I have these stories in my head that I’m struggling to get out. I’m not very educated, obviously, but it doesn’t stop the stories from building. I get stuck on the silliest things like when I notice there’s too many “he said,” “she said” and little description of how these things were said. I’ll notice a lot of people shrugging because I don’t know how else to describe indifferent or nonchalant without using the same words and phrases. Or when you randomly notice the last three paragraphs all started with the same word. …questioning if a chapter is too short. One time I Googled the average length of books. I was surprised to see I was in a healthy range…so far.

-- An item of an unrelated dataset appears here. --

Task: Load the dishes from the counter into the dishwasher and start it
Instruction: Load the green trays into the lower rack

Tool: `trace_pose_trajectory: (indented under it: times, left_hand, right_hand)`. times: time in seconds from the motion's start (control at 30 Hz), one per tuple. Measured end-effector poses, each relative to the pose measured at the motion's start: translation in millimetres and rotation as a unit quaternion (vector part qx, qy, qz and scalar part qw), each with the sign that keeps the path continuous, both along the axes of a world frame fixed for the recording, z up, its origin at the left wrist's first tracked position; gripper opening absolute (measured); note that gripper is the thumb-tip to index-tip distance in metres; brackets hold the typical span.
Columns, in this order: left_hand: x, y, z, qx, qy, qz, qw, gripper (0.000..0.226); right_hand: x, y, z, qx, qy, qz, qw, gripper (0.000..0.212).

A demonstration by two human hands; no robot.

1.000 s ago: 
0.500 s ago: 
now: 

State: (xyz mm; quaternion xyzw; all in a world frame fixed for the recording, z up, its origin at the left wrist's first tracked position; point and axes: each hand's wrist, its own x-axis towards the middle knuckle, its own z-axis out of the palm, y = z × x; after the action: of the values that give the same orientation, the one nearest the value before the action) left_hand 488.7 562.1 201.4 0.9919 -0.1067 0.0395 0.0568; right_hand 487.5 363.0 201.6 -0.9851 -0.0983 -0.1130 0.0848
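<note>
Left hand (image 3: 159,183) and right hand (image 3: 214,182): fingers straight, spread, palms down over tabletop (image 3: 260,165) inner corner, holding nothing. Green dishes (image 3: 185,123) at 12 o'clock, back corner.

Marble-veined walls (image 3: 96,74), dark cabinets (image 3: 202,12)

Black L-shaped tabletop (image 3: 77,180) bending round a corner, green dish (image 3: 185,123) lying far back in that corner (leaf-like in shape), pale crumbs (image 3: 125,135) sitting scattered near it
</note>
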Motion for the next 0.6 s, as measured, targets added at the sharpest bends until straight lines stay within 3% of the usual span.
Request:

It’s difficult to support a consistency of character personality when you’re writing for the voice of so many people, too. I get annoyed when I’m going over a chapter I just finished and notice that I did not write this character with the attitude or behaviors that s/he is more prone to display. I may have written the chapter with the intended events and narration but the overall tone may be wrong and I have to rewrite. I wonder how others do it. I understand school and random courses help but I still wonder:
How do writers find the words?
I think the worst, absolute worst part of writing a story is the start. Not just the first line or chapter but the start of anything. I’ve noticed, since this attempt at this book is my first real attempt, that there are a lot of starts in one book. I’ve finally reached my halfway mark, I think, but I must have at least two, maybe three, stages of story development in there. They begin somewhere, these major events. Pivotal plot points and such, as they say. Do you want them to start in conversation, narration, or bleed from one moment to the next? You see how it all goes in your head but, for me at least, I don’t always see how it starts and that’s where I have the most trouble. I have to put the most thought into these areas because these set the entrance to a scene I seem to have woken up in. With only knowledge of where the next dot on the timeline is, I must find a way to prepare the reader. These starts are the background music in a movie that let you know the tenor of the environment of the scene and for me it’s like working backwards. I wonder if it’s like that for edumacated folk (haha).
I also don’t have a title. When I was in high school I wrote a lot of poetry. Most of it was really horrible. There was no doubt they were written by an angry, lost teen. But I learned a lot from these poems. I went to high school differently from most people and I joined this loophole program where I somehow ended up in this nationwide poetry forum. I met this boy in the forum and we would send each other poems every weekday. Some were funny, sad, or in response to the other’s. I didn’t have a habit of naming my poems but I started to for him. I found that I couldn’t write within the limits of a title. I can stay within the bounds of a particular topic but not under a lid such as a title. My thoughts are too wild for that. I realized that it didn’t matter because pulling the title from the story and not the story from the title gives you more room to branch out from your original idea while also following a loose timeline.
I like to think I’m learning as I go. If it’s typical for a writer to produce 5 or more drafts for each work, then I have a lot to learn still. I’m in no rush as I don’t foresee myself ever doing anything more than continuing to push ‘save’ at the end of each writing session so I have plenty of time to learn. I will continue with my war of words, fighting each battle one at a time and asking myself each day,
Would this be easier if I were a real writer?
To which I will reply
What difference does it make if it’s hard? We are doing this for fun.
Because I always act as if I’m a separate person in my head. That’s probably not at all normal.